Curaleaf sold the CBD products, including a lotion, pain-relief patch, tincture and disposable vape pen on its own website as well as Twitter and Facebook, which the FDA considered to be interstate commerce. Curaleaf updated its Facebook cover photo a day after receiving the letter to remove products that included words on the label that reflect an effect on the body such as relieve, revive, and uplift. However, these photos are still available in the archives and in the Facebook feed.
Curaleaf, Inc. is a public company that is listed on the Canadian Stock Exchange and can be purchased by US investors on the OTC market. In its response to the FDA on July 26, Curaleaf indicated that the company was in the process of reviewing its social media sites and that the company discontinued the products in question. Curaleaf’s stock has rebounded after initially falling to close at $7.40 on July 23, 2019.
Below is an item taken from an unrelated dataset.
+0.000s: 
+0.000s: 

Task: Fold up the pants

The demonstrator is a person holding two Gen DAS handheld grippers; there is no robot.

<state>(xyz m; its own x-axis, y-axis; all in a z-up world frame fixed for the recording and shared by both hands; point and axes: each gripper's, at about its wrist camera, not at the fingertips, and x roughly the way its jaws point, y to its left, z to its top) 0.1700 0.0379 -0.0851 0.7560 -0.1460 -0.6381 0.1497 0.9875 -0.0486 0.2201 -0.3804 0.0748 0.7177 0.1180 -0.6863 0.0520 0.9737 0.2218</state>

The FDA is clearly making a statement by issuing a warning letter to such a large industry player. The question is whether the FDA will be satisfied with the steps Curaleaf has taken. This is a big risk with significant ramifications for the company. The FDA’s stance will set the standard in the CBD industry for what will be considered acceptable online marketing standards. The industry will be holding its breath.